The rebel American artists dared to paint blind singers, street folks and a girl in a hot- orange gown, shunning the mid-Victorian idyllic still life, pretty landscapes and standard interiors then still the rage. In 1908, The Eight were booted out of the National Academy of Design's annual exhibition.

Seventy-five years later, the Hirshhorn is showing "The Eight and the Independent Tradition in American Art." It's a fine excuse to bring out some of the best in the museum's permanent collection.

Robert Henri, John Sloan, William Glackens, George Luks, Everett Shinn, Ernest Lawson, Arthur B. Davies and Maurice Prendergast were The Eight. All friends and mostly newspaper artists, they constituted the first truly American art movement of the century, under the generally acknowledged leadership of Henri.

Five of the eight orignally formed a group called the New York Realists, a term critics later trashed in favor of the Ashcan School. The five then became eight. In 1908, after their rejection by the Academy, the insurgents organized a protest show at Manhattan's William Macbeth Galleries -- showing works that deliberately avoided the syrupy subjects winning the Academy's praises.
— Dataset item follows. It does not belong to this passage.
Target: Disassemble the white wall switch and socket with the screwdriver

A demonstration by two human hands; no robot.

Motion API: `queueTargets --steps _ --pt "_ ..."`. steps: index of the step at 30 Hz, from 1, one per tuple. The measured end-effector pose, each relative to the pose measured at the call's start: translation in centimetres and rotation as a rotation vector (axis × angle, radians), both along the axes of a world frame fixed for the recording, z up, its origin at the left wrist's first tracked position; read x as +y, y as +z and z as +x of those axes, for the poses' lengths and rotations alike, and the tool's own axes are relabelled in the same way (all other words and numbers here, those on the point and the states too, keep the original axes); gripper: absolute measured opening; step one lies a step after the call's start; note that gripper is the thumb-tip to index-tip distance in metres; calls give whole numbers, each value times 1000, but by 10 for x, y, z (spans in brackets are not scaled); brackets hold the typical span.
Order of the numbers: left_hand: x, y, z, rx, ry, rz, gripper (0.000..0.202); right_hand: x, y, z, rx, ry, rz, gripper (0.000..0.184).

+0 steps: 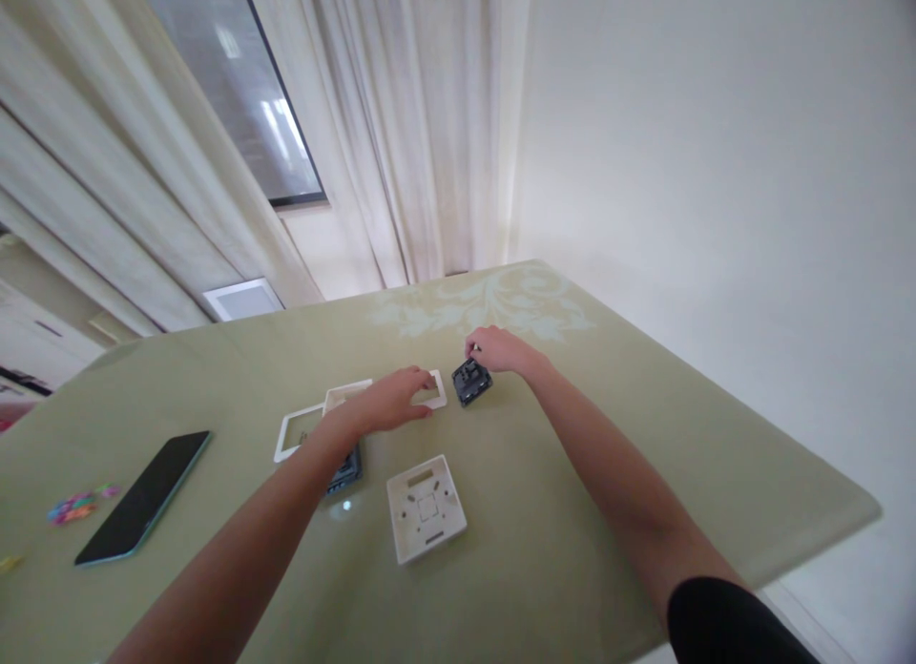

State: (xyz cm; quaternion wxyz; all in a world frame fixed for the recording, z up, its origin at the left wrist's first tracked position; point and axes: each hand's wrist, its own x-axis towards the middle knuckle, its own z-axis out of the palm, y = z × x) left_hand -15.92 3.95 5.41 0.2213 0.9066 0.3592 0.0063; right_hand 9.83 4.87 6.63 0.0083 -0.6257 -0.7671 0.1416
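My left hand lies over a white frame piece, its fingers curled on the frame's edge. My right hand pinches the top of a small black switch module that rests on the green table. Two more white frames, one beside the other, lie left of my left hand. A dark module sits half hidden under my left forearm. Nearer to me lies a white square back box, open side up.
A black phone lies at the left of the table, with small colourful bits beside it. Curtains and a window stand behind the table's far edge. A white wall is on the right.
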Motion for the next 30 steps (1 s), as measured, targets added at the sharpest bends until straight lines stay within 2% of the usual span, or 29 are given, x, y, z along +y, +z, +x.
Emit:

Their styles were highly individual: cityscapes by Prendergast, allegorical figure studies by Davies, an acrobat falling by Shinn, portraits by Henri. The tone of the show is quiet, almost staid. Only the early reviews are provocative -- "startling," "blah!" and "like an explosion in a color factory" -- showing revolution to be just another growing pain. THE EIGHT -- and the Independent Tradition in American Art, through March 15 at the Hirshhorn.